Problem to solve:
Omitting all pictures, print the lines of the listing from the one containing "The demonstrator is" through the final line, both ends included, with no other text.

──────── Dataset section ────────

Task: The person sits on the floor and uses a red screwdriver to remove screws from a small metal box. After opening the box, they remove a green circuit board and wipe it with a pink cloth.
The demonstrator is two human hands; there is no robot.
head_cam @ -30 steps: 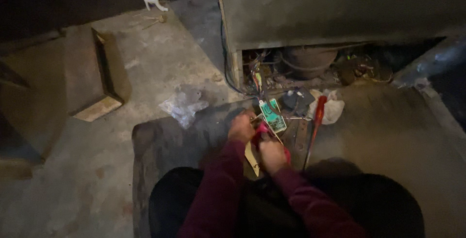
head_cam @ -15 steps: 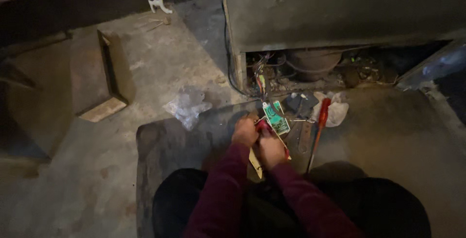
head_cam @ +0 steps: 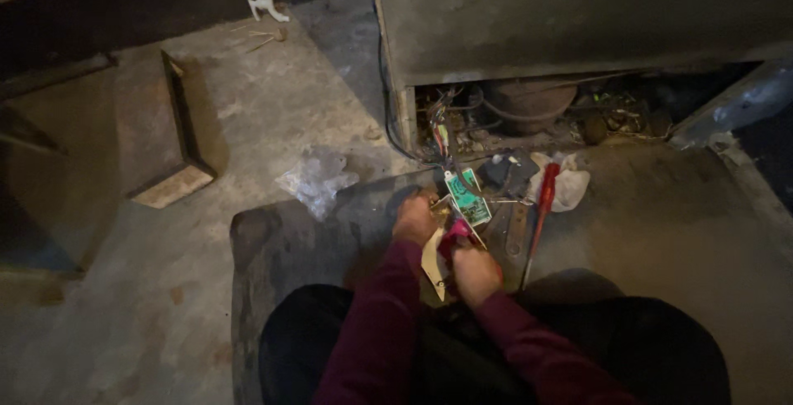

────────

Solution for this exercise:
The demonstrator is two human hands; there is no robot.
head_cam @ -30 steps: 
head_cam @ -15 steps: 
head_cam @ +0 steps: 

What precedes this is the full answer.